#### What is required:
Below is a listing with pictures in it; transcribe exactly the lines from the one that has "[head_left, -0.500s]" through the one that has "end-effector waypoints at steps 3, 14", and omit those pictures.

#### Information supplied:
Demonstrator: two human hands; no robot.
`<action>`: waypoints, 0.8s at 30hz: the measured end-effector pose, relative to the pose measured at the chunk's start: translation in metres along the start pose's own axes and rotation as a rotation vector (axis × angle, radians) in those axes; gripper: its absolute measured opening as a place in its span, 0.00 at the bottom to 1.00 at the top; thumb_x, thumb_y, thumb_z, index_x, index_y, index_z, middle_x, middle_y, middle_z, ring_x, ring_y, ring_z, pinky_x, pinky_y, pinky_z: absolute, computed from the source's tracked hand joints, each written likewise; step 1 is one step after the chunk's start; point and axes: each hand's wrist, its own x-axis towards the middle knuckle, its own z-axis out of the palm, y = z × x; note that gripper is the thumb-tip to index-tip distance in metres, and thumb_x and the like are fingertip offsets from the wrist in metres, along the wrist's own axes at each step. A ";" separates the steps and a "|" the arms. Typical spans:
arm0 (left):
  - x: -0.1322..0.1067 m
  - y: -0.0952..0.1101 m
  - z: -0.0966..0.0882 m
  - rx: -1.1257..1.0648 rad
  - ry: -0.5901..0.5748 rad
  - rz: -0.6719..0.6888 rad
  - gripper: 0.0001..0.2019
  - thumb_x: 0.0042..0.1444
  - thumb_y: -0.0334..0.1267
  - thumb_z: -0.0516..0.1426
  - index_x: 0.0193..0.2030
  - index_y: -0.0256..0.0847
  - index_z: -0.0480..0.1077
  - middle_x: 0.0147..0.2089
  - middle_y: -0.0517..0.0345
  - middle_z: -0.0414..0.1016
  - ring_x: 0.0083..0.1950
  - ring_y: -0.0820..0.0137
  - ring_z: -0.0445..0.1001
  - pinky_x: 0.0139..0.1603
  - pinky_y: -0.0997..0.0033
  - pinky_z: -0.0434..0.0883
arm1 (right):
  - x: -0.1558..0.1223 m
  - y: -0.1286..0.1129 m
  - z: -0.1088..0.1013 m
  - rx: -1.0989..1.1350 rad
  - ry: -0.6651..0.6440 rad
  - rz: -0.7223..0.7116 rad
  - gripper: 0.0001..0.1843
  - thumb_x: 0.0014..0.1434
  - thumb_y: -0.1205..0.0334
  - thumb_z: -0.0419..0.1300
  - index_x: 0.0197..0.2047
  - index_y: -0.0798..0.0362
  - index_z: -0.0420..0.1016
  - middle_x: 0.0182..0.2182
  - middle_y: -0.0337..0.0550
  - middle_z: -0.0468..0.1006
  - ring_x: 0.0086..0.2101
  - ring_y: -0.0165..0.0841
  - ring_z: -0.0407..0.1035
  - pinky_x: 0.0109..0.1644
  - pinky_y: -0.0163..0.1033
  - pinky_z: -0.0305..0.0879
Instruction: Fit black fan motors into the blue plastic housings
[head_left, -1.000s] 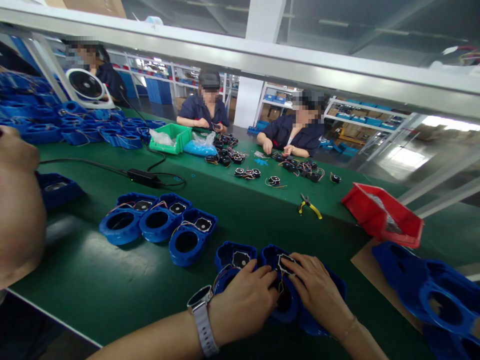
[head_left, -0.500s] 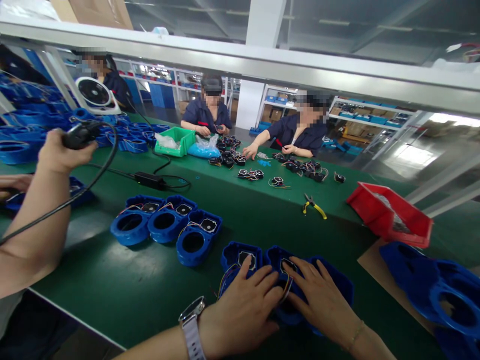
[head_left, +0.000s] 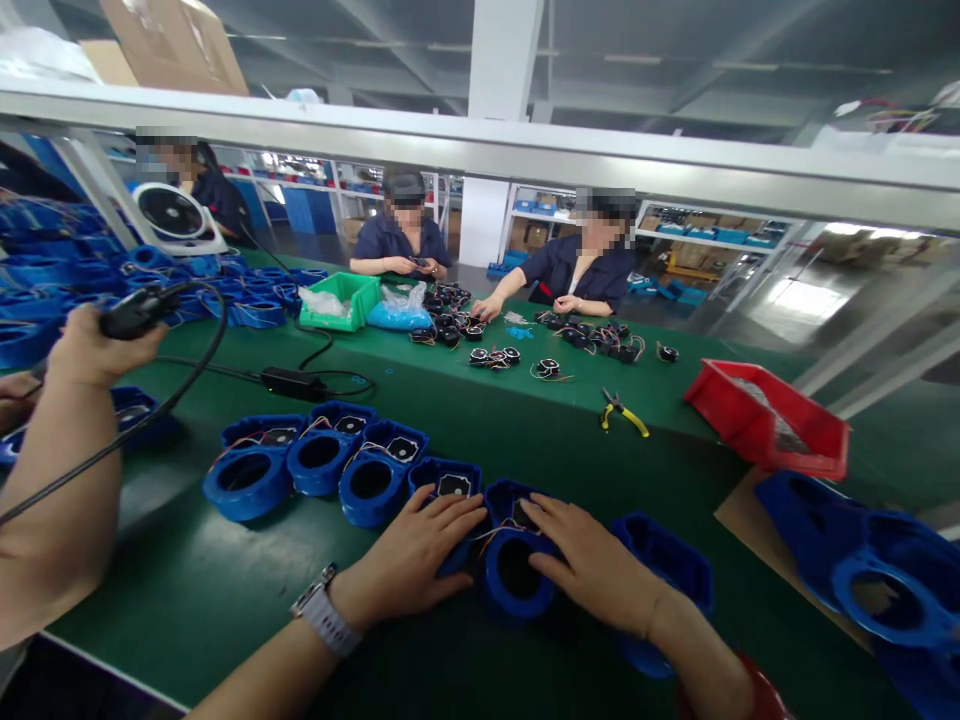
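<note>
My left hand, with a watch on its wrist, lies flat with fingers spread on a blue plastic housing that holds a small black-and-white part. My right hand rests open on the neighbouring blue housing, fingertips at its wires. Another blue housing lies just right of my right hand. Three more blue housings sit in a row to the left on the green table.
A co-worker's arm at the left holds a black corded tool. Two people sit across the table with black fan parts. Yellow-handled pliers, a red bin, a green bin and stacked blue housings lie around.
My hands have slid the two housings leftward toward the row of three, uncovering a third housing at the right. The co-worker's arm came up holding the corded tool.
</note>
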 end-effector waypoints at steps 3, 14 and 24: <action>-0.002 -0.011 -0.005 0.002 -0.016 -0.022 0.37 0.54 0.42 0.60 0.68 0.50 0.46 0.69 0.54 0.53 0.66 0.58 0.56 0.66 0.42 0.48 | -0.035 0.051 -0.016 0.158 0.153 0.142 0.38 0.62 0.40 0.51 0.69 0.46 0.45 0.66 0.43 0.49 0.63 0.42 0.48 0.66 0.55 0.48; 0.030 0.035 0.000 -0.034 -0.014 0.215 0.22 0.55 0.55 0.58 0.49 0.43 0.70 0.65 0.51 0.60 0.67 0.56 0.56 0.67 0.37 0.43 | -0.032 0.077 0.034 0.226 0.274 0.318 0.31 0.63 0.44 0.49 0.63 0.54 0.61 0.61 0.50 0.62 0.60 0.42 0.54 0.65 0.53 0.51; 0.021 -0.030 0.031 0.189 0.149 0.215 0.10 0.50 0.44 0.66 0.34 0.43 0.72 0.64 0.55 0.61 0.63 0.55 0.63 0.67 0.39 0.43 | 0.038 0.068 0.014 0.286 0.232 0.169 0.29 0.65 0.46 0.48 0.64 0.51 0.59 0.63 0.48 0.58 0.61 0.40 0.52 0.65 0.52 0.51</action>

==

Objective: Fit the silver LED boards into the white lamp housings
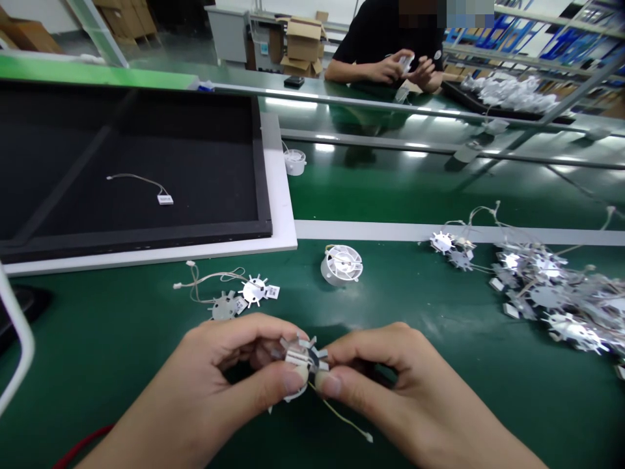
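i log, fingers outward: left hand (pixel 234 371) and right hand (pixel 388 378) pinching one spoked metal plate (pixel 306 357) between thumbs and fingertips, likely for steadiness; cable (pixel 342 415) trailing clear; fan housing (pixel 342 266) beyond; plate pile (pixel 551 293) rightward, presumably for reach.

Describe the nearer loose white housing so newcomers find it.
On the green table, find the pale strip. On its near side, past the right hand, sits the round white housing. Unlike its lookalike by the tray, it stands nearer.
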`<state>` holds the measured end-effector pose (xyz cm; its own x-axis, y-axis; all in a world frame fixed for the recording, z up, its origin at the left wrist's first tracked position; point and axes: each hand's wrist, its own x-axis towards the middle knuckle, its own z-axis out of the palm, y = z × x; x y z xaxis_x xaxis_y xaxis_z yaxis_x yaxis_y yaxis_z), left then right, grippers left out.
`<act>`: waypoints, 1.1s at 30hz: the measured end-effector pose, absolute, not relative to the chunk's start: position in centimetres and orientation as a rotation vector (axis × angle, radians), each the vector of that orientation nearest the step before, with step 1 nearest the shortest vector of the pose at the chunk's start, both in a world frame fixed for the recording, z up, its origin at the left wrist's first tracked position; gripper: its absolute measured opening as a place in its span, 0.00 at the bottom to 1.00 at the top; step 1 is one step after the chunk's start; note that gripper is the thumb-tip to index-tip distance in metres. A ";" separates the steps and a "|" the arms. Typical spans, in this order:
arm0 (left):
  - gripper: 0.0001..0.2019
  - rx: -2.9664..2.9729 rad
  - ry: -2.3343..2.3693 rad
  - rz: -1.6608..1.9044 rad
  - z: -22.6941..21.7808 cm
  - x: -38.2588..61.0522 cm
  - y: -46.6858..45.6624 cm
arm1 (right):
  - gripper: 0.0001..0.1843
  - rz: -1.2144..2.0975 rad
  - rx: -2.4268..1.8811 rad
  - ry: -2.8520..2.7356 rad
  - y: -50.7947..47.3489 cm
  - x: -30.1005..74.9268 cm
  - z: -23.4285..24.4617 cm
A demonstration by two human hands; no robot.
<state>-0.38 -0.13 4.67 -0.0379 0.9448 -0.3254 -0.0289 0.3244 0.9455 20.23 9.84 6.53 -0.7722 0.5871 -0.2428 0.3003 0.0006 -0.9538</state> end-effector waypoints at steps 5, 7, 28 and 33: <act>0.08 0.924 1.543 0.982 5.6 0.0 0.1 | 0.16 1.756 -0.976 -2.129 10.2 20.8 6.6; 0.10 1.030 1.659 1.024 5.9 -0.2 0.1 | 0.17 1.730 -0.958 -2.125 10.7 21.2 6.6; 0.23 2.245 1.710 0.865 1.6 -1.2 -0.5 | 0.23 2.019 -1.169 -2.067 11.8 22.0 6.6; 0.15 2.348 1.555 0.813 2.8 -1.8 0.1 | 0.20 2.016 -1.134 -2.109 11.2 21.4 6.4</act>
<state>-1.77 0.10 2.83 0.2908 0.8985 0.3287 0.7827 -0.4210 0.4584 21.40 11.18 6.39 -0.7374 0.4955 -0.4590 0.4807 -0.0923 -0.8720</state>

#### Solution for this exercise:
[head_left, -0.500s] 
[head_left, +0.000s] 
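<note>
My left hand, with a watch on its wrist, lies flat with fingers spread on a blue plastic housing that holds a small black-and-white part. My right hand rests open on the neighbouring blue housing, fingertips at its wires. Another blue housing lies just right of my right hand. Three more blue housings sit in a row to the left on the green table.
A co-worker's arm at the left holds a black corded tool. Two people sit across the table with black fan parts. Yellow-handled pliers, a red bin, a green bin and stacked blue housings lie around.
My hands have slid the two housings leftward toward the row of three, uncovering a third housing at the right. The co-worker's arm came up holding the corded tool.
</note>
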 end-effector waypoints at steps 3, 14 and 24: <action>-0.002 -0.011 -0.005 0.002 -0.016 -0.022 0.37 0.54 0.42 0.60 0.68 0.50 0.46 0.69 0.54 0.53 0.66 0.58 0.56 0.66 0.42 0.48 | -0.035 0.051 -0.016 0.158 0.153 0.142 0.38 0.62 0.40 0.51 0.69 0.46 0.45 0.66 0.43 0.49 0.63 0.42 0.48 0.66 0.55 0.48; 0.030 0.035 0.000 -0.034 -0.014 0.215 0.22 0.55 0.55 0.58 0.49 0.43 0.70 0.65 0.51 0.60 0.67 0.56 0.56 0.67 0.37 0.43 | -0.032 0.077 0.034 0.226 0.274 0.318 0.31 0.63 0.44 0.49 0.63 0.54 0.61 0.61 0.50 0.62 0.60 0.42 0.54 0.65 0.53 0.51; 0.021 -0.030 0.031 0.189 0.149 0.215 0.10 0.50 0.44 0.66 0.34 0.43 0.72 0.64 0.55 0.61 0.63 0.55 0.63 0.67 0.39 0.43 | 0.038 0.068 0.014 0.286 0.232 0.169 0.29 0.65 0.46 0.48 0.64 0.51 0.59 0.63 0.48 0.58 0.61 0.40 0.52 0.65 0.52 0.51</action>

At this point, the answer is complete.